Upgrade now to protect against RCE and open redirects

UPDATED Drupal users have been urged to upgrade to the most recent version of the platform, which includes fixes for several vulnerabilities.

In security advisory posted yesterday, the open source CMS software giant flagged two critical remote code execution (RCE) flaws, the first of which resulted from some email variables not being sanitized for shell arguments.

Offering additional information on the vulnerability, a Drupal spokesperson told The Daily Swig: “That issue is not possible to exploit with Drupal core even if the attacker is authenticated or has advanced permissions on the site.”
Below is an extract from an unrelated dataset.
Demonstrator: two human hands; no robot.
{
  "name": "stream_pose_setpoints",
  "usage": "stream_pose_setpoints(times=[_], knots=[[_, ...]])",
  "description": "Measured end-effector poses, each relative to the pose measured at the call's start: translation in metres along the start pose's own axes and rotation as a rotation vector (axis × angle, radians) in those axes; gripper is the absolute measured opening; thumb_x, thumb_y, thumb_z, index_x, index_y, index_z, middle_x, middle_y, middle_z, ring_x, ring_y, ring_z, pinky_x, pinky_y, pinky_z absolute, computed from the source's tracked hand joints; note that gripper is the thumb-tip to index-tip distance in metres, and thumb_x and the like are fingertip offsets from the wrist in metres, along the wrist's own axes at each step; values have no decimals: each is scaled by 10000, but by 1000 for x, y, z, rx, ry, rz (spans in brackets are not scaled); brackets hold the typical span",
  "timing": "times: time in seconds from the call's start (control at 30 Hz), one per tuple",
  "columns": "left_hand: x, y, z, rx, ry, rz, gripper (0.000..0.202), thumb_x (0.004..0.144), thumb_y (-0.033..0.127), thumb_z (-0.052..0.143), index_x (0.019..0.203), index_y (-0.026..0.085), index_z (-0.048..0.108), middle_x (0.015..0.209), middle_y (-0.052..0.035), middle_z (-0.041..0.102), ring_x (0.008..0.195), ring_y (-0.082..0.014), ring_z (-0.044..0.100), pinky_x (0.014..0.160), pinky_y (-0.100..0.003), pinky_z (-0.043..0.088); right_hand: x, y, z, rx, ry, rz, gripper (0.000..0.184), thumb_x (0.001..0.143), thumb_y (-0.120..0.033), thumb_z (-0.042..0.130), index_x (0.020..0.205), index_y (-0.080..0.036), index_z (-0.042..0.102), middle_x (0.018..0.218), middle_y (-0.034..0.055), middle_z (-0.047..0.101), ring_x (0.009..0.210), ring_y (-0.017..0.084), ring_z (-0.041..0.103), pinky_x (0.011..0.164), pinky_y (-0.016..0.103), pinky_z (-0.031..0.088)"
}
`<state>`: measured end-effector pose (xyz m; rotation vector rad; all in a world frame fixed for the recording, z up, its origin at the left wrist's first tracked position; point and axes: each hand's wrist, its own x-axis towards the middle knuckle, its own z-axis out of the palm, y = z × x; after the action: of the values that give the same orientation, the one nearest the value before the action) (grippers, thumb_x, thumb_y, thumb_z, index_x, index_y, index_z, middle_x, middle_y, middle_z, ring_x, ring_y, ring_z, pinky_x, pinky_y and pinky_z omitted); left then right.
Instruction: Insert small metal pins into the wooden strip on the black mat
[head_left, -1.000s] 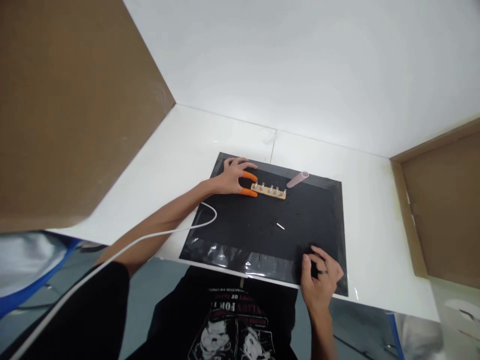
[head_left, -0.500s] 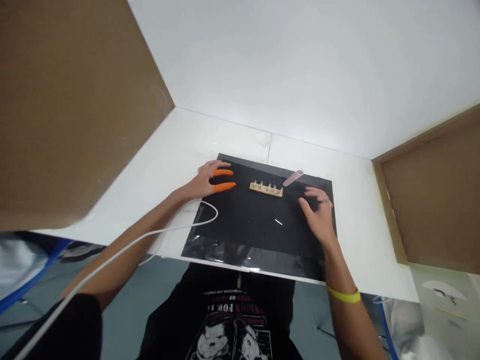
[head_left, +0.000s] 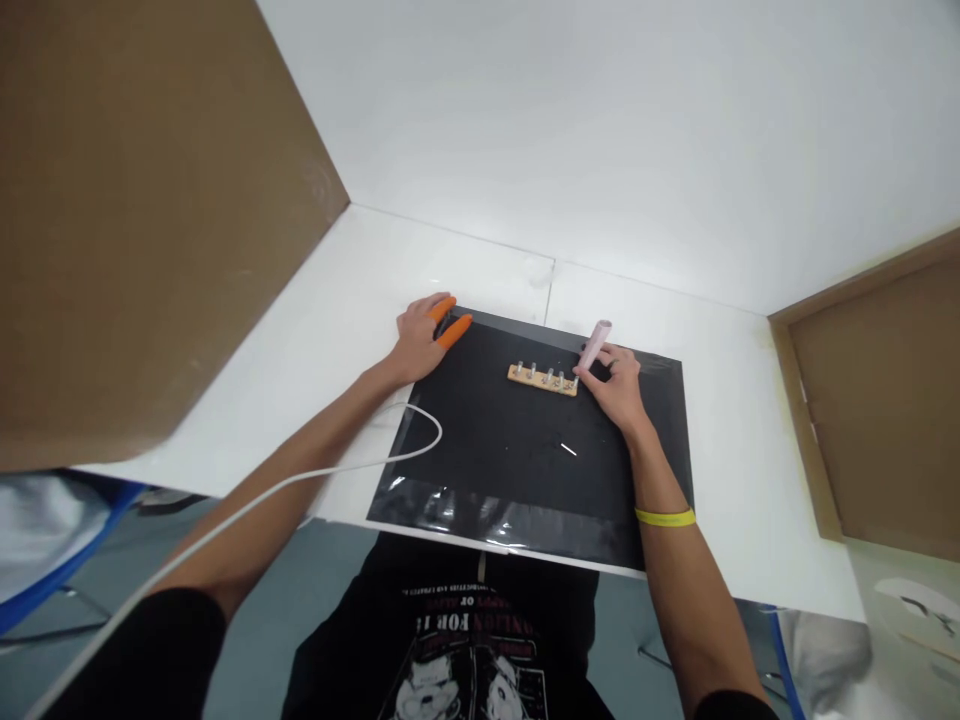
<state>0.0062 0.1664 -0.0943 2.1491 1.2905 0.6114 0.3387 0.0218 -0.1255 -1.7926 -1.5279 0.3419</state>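
Note:
My right hand [head_left: 619, 388] is closed round the lower part of a pale pink tube [head_left: 598, 341], which stands tilted with its mouth up. Just left of those fingertips lies a narrow wooden strip [head_left: 541, 381] with several small shiny metal pieces standing in a row along it. My left hand [head_left: 421, 338] rests at the upper left corner of the black mat [head_left: 480, 440], fingers stretched out and holding nothing. Orange covers sit on two of its fingers. A thin silver pin [head_left: 568, 450] lies on the mat below the strip.
A white cable [head_left: 360, 465] runs across my left forearm and loops onto the mat's left edge. White table [head_left: 750, 440] surrounds the mat. Brown panels stand at the left [head_left: 150, 220] and right [head_left: 885, 390], with a white wall [head_left: 600, 130] behind.
My right hand has moved left and up to the pink tube and closed on it. My left hand has shifted up to the mat's corner. The view has moved slightly.

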Motion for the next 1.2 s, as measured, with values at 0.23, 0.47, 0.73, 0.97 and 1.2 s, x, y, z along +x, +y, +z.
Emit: stream_pose_setpoints(times=[0.23, 0.47, 0.73, 0.97, 1.2], knots=[[33, 2, 21, 72, 79, 0, 520, 1036, 572, 328, 1357, 238, 564, 1543, -121, 485, 1412, -356, 385, 1178, -592, 222, 4, 1, -6, 6, 3, -29, 189, 849, -442, 731, 939, -280, 764, 1247, 37, 705, 1190, 299, 550, 1077, 551, 337], [25, 5, 21, 136, 173, 15, 438, 1056, 555, 330, 1322, 306, 573, 1518, -77, 513, 1425, -321, 381, 1153, -562, 204, 8, 0, -8, 7, 104, -46, 153, 891, -366, 690, 1007, -303, 767, 1289, 16, 694, 1173, 285, 536, 1088, 553, 302], [25, 11, 21, 181, 117, 69, 456, 1055, 571, 309, 1257, 281, 598, 1522, -70, 521, 1430, -326, 360, 1150, -551, 174, 2, -9, -9, 44, 181, -93, 152, 873, -409, 745, 971, -293, 758, 1219, 20, 724, 1125, 283, 566, 1053, 554, 338], [24, 7, 21, 205, 107, 87, 426, 1048, 554, 330, 1284, 306, 583, 1541, -70, 496, 1435, -340, 338, 1150, -555, 155, -1, -11, -8, 134, 301, -67, 181, 864, -404, 755, 923, -242, 698, 1176, 56, 729, 1158, 260, 583, 1052, 517, 417], [26, 5, 22, 177, 102, 82, 396, 1036, 546, 367, 1285, 329, 585, 1541, -67, 490, 1436, -358, 331, 1155, -576, 135, -3, -15, -10, 167, 333, -13, 197, 859, -409, 746, 892, -225, 685, 1149, 68, 729, 1159, 256, 596, 1049, 506, 450]])
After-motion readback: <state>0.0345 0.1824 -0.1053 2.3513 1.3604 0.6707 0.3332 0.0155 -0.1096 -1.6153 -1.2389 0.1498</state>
“However, there are some contributed modules on drupal.org that would make it possible to exploit. For those modules, I believe most of them require a registered user or even a user with more advanced permissions (i.e. permissions usually reserved for site admins).

“That said, people do a wide variety of things with Drupal configuration and the Drupal API in site-specific custom modules. That diversity of site uses makes it hard to say for sure there are cases that an anonymous user could achieve RCE.”

Another RCE bug was found in the Contextual Links module, which failed to sufficiently validate certain links. This, however, is mitigated by the fact that an attacker must have permission to access contextual links.

Moving on to a trio of vulnerabilities marked as ‘moderately critical’, Drupal said it has patched an anonymous open redirect flaw, which could enable an attacker to trick users into visiting malicious third-party sites.

This bug was originally discovered by PortSwigger researcher James Kettle, who earlier this year demonstrated how it could be used in a chained web cache poisoning attack.

The latest Drupal release includes a fix for a second open redirect, after it was found that, under certain circumstances, the user could enter a particular path in the path module that triggers a malicious URL.

Finally, the organization has also patched an access bypass flaw in its content moderation module. It was discovered that, in some conditions, the module failed to check a user’s access to use certain transitions.

Users running Drupal 7 have been urged to upgrade to Drupal 7.60.

Those with Drupal 8.6 should head to the Drupal 8.6.2 release page.


This article has been updated to include comments from Drupal.